Les chiffres du Recapitulative Sheet. L’avant-veille du début des auditions (le 10 janvier 2021) en Cour suprême, la commission électorale fait parvenir aux hommes de loi de Jenny Adebiro un dernier document qui fera toute la différence. Il s’agit de la Recapitulative Sheet. C’est sur cette sheet que le Returning Officer inscrit, entre autres informations, le nombre de voix qu’a obtenu chaque candidat dans chaque counting room (il y en avait 25 au n° 19). Et les avocats de la candidate battue relèvent des erreurs de taille concernant les chiffres notés.
Des «erreurs» ? D’abord un problème de division. Pour qu’un bulletin de vote soit considéré comme valide et pris en compte, il faut que l’électeur ait correctement voté pour trois candidats. Donc, le chiffre final doit être divisible par trois. Au n° 19, dans 18 des 25 salles, ce n’est pas le cas. Ensuite, dans trois salles, le nombre de bulletins dépouillés est de 1 200. Dans le meilleur des cas (pas de vote blanc, entre autres), c’est 3 600 votes qu’il faut donc comptabiliser. Sauf que dans la salle 7, le nombre enregistré est le suivant : 3 620. Dans la 10, 3 673. Et dans la salle de classe 11, 3 678.
Pas de contestation. Au vu de ces informations, le commissaire électoral, Irfan Rahman, et l’avocat d’Ivan Collendavelloo ne contestent pas le recomptage en cour. Les juges réservent, alors, leur jugement.
Un recount autorisé. Le vendredi 21 janvier, les juges Aruna Devi Narain et Dennis Mootoo font part de leur décision : ce sera à l’Acting Master and Registrar, Wendy Rangan, de décider des modalités de ce recomptage. L’exercice ne concernera que les votes valides de Jenny Adebiro et d’Ivan Collendavelloo. Dans leur jugement, ils ont également tenu à demander plus de vigilance à la commission électorale et au Returning Officer lors du dépouillement.

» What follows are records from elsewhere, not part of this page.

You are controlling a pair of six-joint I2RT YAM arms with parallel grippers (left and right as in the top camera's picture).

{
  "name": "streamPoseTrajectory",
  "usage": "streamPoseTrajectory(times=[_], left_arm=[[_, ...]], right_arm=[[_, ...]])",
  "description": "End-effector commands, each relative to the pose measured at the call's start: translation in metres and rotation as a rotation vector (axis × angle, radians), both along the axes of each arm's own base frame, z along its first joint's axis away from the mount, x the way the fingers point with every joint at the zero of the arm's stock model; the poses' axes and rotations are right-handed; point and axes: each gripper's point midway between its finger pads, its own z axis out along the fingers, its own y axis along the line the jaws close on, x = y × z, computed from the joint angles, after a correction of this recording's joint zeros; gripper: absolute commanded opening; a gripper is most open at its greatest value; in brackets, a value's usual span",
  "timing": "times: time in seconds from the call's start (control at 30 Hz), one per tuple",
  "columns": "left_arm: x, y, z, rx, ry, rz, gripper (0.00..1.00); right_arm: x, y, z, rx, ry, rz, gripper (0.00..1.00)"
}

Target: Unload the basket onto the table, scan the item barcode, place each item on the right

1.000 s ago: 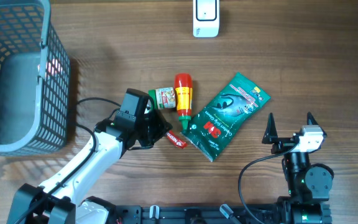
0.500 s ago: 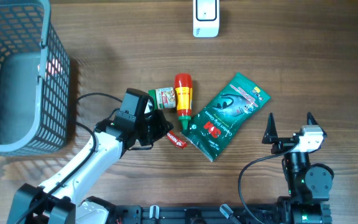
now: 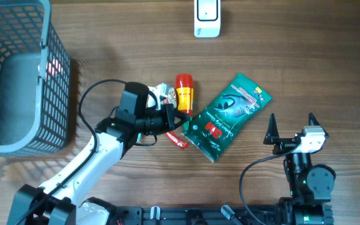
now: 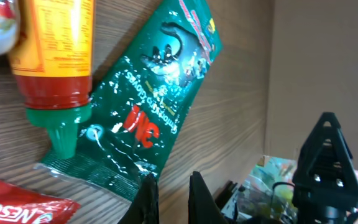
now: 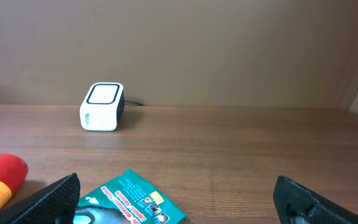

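The grey basket point(image 3: 58, 94) at the table's point(image 3: 292, 62) far left corner shows only its floor. Green packet point(image 3: 227, 115) and red bottle point(image 3: 184, 94) lie mid-table, the scanner point(image 3: 206, 17) at the far edge. The left gripper point(image 3: 171, 119) is closed on nothing, beside the bottle. The right gripper point(image 3: 291, 127) stands wide, empty, bare wood around.

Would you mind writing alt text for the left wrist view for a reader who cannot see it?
A green 3M packet lies diagonally on the wooden table, with a red and yellow bottle, green cap downward, just left of it. The left gripper shows at the bottom edge, a red Nescafe sachet at bottom left.
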Motion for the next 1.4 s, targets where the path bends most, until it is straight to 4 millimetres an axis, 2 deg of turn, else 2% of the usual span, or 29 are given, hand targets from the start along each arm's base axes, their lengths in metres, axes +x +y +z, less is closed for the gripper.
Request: streamPoseTrajectory(times=[0.0, 0.3, 0.57, 0.73, 0.87, 1.13, 1.23, 1.37], left_arm=[[0.002, 0.001, 0.007, -0.036, 0.066, 0.062, 0.04], [0.006, 0.005, 0.002, -0.146, 0.478, 0.384, 0.04], [0.007, 0.005, 0.003, -0.150, 0.484, 0.394, 0.04], [0.018, 0.005, 0.015, -0.141, 0.353, 0.369, 0.04], [0.039, 0.006, 0.048, -0.102, 0.121, 0.378, 0.04], [0.074, 0.016, 0.142, -0.017, -0.231, 0.376, 0.04], [0.084, 0.032, 0.176, 0.095, -0.342, 0.413, 0.04], [0.092, 0.070, 0.223, 0.289, -0.491, 0.490, 0.04]], right_arm=[[0.000, 0.004, 0.000, -0.008, -0.002, 0.022, 1.00], [0.000, 0.004, 0.000, -0.008, -0.002, 0.022, 1.00], [0.000, 0.004, 0.000, -0.008, -0.002, 0.022, 1.00], [0.000, 0.004, 0.000, -0.008, -0.002, 0.022, 1.00], [0.000, 0.004, 0.000, -0.008, -0.002, 0.022, 1.00], [0.000, 0.004, 0.000, -0.008, -0.002, 0.022, 1.00], [0.000, 0.004, 0.000, -0.008, -0.002, 0.022, 1.00], [0.000, 0.004, 0.000, -0.009, -0.002, 0.022, 1.00]])
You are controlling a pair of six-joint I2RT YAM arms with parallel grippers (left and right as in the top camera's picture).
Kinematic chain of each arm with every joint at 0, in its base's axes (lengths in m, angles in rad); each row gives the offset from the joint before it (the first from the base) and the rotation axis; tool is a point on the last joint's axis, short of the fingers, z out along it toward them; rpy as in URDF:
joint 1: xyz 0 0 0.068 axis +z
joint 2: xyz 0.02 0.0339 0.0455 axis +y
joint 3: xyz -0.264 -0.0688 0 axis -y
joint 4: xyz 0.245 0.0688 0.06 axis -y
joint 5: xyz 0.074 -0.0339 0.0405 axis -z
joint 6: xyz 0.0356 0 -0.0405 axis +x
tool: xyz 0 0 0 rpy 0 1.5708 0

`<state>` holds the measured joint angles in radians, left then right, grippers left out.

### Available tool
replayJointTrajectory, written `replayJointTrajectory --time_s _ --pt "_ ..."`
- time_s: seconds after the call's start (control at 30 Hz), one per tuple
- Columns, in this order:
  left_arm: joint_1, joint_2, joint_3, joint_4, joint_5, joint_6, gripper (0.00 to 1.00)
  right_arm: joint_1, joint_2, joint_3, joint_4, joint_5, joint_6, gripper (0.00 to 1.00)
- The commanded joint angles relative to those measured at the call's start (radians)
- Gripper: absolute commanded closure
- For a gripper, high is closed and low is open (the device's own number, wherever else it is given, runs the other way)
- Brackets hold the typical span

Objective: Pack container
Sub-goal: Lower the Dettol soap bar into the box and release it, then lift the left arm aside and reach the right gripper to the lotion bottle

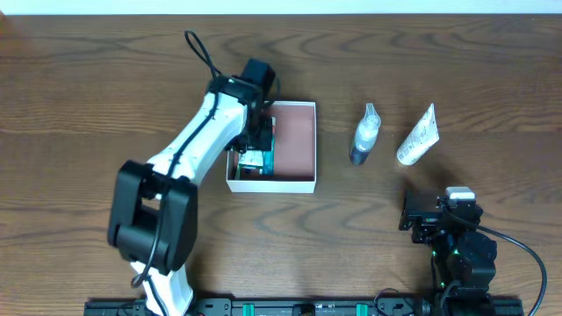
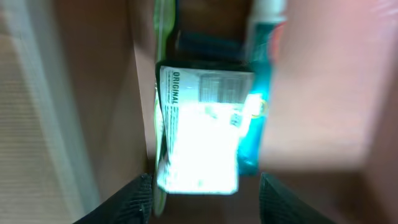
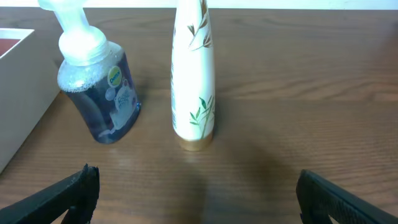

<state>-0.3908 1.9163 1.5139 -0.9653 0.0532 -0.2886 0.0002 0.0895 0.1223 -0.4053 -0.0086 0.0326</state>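
Observation:
The container is a square white box with a reddish-brown inside, left of the table's middle. A white labelled packet and a teal item lie in its left part. My left gripper reaches down into the box. In the left wrist view its jaws are open, apart on either side of the packet's near end. My right gripper is open and empty at the front right, jaws wide over bare table.
A clear pump bottle of blue liquid and a white tube with leaf print lie right of the box. In the right wrist view the bottle and tube are ahead, with the box wall at left.

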Motion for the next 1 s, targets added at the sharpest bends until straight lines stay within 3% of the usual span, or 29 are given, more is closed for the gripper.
replayJointTrajectory --time_s 0.0,0.23,0.37,0.5,0.67,0.97 --pt "-0.003 -0.141 0.088 -0.037 0.018 0.000 0.44 0.006 -0.006 -0.003 0.001 -0.007 -0.011 0.01" --pt "0.081 -0.379 0.099 -0.080 -0.053 0.033 0.32 0.006 -0.006 -0.003 0.001 -0.007 -0.011 0.01" --pt "0.214 -0.496 0.098 -0.115 -0.151 0.033 0.28 0.006 -0.006 -0.003 0.001 -0.007 -0.011 0.01" --pt "0.341 -0.565 0.098 -0.135 -0.152 0.057 0.23 0.006 -0.006 -0.003 0.001 -0.007 -0.011 0.01" --pt "0.487 -0.621 0.099 -0.165 -0.153 0.082 0.02 0.006 -0.006 -0.003 0.060 -0.009 -0.006 0.01" --pt "0.610 -0.638 0.098 -0.168 -0.151 0.082 0.02 0.006 -0.006 -0.003 0.144 -0.321 0.357 0.01"
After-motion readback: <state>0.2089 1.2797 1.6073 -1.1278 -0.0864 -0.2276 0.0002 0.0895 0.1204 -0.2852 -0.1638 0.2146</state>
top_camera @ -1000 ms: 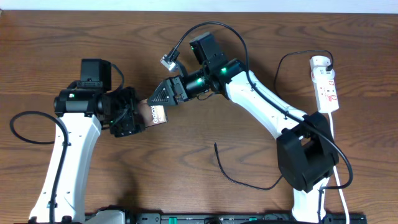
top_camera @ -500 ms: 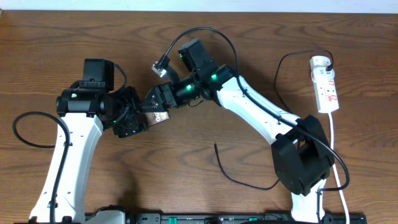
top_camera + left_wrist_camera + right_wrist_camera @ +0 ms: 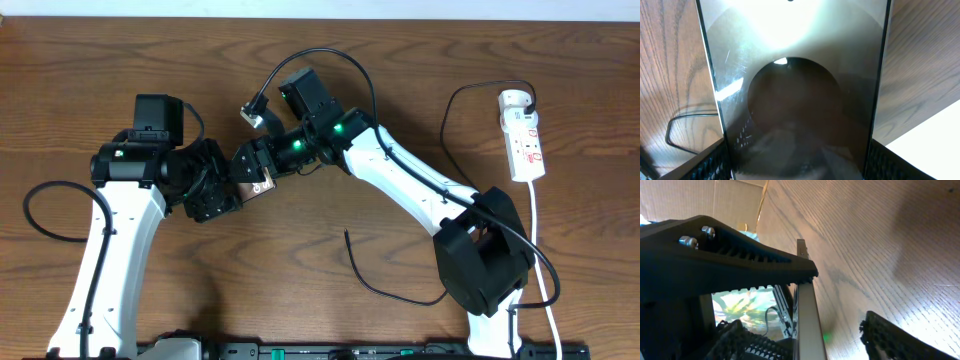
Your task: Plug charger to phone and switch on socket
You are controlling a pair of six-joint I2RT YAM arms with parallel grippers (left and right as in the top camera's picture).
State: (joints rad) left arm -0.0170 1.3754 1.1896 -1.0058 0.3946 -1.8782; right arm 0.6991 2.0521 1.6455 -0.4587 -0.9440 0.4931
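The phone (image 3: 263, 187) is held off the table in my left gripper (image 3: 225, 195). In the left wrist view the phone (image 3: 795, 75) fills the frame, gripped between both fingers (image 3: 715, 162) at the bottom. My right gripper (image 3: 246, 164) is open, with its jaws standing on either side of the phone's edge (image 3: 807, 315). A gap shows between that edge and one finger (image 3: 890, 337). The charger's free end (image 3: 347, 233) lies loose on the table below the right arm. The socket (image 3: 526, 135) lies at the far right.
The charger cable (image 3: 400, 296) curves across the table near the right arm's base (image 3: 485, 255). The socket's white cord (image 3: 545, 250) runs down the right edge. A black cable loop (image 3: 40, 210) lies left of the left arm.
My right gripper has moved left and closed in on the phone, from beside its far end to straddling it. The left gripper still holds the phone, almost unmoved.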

La date n’a plu ni à Jenny Adebiro ni à Ivan Collendavelloo. Pour cause, il s’agit d’un congé public et les deux partis estiment qu’il sera difficile de s’assurer de la présence de counting agents. Néanmoins, c’est bien celle qui a été retenue par la Master and Registrar : le recomptage des voix aura lieu le 1er février. Même si dans un premier temps, la date du samedi 29 janvier avait circulé.
◗ À 7 heures, la Master and Registrar sera au quartier général de la SMF à Vacoas afin de récupérer les 40 boîtes contenant 28 000 bulletins de vote. C’est sous forte escorte policière que le transfert se fera jusqu’au collège GMD Atchia.

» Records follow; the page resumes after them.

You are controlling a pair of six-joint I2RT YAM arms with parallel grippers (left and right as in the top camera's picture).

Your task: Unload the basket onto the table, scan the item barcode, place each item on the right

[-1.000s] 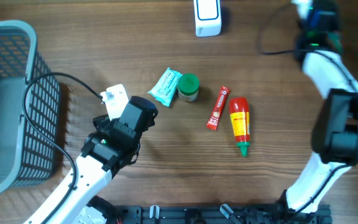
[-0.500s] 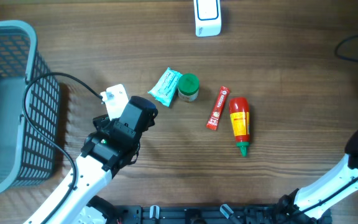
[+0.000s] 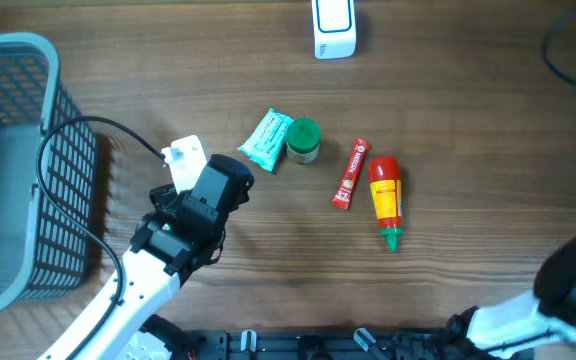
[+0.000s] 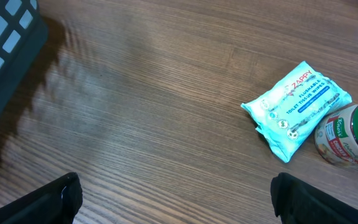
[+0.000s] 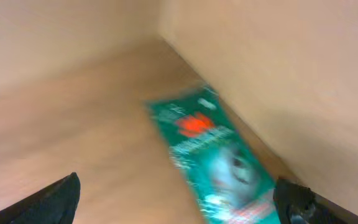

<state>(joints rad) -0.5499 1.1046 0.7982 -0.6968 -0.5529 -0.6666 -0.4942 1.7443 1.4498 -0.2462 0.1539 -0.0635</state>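
Overhead, wood-grain tabletop (image 3: 448,110), grey basket (image 3: 8,42) at left, white scanner (image 3: 334,28) at far edge, wipes (image 3: 266,140), jar (image 3: 303,141), sachet (image 3: 350,174), bottle (image 3: 385,195) mid-table, left wrist, left fingers (image 4: 48,202) spread wide, right wrist alone, blurred green packet (image 5: 219,158) on tan surface (image 5: 73,124) by a wall (image 5: 278,68), right fingers (image 5: 51,202) wide apart

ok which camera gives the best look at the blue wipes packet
The left wrist view: the wipes packet takes up a good part of the frame and is sharp enough to read its label. The overhead view shows it small, beside the green-lidded jar. The right wrist view does not show it.
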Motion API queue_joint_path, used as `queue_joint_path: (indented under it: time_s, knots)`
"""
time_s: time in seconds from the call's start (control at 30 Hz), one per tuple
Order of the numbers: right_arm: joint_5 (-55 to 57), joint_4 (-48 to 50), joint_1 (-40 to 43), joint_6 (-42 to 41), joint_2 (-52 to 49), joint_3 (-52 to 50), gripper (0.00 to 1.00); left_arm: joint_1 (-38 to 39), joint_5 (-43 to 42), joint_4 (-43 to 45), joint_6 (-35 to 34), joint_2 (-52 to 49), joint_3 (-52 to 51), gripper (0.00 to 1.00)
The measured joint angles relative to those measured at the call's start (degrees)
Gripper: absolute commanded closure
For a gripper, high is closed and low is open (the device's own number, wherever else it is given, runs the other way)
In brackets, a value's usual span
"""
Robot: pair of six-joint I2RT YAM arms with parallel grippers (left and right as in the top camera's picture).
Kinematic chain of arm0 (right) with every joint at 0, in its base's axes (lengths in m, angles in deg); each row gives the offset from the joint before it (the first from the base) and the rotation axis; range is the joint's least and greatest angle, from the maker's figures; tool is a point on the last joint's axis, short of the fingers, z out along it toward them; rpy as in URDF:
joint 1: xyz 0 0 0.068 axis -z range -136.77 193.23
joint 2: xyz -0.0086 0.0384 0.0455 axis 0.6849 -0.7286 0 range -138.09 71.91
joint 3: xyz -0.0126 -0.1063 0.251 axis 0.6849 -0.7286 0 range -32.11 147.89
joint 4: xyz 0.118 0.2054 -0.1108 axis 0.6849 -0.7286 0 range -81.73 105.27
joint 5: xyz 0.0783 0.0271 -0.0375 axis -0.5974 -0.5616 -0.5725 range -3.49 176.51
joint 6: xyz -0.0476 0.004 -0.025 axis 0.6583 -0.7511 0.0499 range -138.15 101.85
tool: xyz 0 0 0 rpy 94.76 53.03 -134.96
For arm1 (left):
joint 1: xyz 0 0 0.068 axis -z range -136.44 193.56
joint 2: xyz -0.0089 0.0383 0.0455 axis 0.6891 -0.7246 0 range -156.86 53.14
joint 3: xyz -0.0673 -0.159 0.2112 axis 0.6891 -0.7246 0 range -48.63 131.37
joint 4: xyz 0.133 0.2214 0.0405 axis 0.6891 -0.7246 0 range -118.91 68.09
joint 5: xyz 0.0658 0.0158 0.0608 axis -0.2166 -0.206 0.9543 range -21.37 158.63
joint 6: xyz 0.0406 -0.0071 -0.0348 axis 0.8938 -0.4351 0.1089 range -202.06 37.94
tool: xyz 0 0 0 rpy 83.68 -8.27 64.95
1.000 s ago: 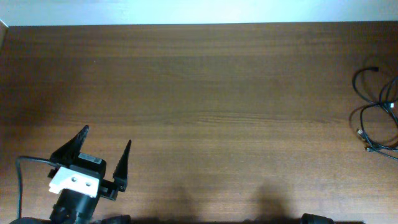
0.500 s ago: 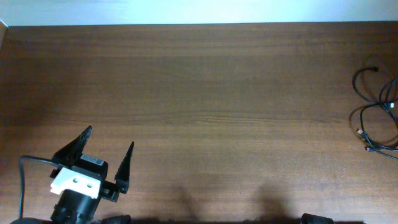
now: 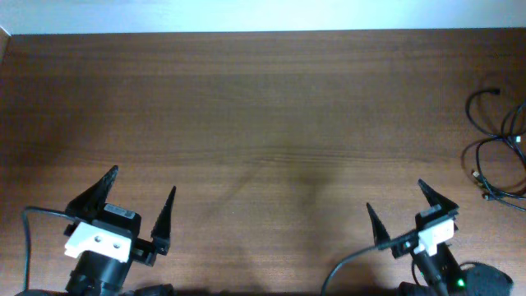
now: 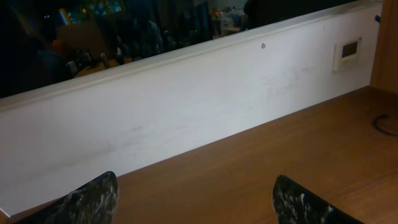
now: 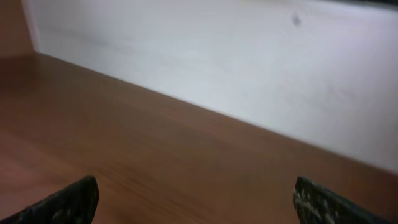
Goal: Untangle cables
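Note:
The cables (image 3: 499, 148) are thin black cords looped together at the table's far right edge, with small plug tips near the lower loop. A bit of one cable (image 4: 385, 124) shows at the right edge of the left wrist view. My left gripper (image 3: 140, 193) is open and empty at the front left, far from the cables. My right gripper (image 3: 398, 200) is open and empty at the front right, left of and nearer than the cables. In both wrist views the fingertips (image 4: 93, 199) (image 5: 323, 200) stand wide apart over bare wood.
The brown wooden table (image 3: 263, 115) runs to a white wall (image 4: 186, 106) at the back. A small white wall panel (image 4: 347, 52) sits on the wall at the right. A black wire (image 3: 349, 267) trails from the right arm.
My right arm has come into the overhead view at the front right. My left gripper dipped slightly and came back to where it was. The cables have not moved.

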Motion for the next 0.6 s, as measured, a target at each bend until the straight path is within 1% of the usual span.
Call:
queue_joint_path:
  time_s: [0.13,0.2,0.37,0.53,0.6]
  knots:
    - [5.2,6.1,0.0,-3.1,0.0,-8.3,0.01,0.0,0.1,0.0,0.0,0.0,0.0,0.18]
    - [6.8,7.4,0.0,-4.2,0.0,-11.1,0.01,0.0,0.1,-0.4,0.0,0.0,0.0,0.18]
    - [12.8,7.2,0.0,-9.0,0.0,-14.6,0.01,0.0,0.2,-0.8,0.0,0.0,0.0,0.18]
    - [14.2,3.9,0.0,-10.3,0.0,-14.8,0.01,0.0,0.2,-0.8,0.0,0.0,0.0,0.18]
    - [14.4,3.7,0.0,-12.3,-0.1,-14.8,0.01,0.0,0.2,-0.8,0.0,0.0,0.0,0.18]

◗ L’exercice de recomptage aura lieu au collège GMD Atchia et débutera vers 7h30, le matin du 1er février. La presse n’aura pas accès à l’enceinte de l’établissement scolaire lors de cet exercice.
◗ 20 salles seront opérationnelles pour le nouveau décompte. 80 fonctionnaires du judiciaire auront la charge de cette mission.
◗ Chaque camp devra faire venir 40 counting agents.
◗ Les résultats seront proclamés le même jour mais pas au même endroit. Ce sera à l’école Notre Dame des Victoires, à Rose-Hill, que le Returning Officer, Kevin Moorghen, dévoilera les résultats du recount. La presse aura accès à la proclamation.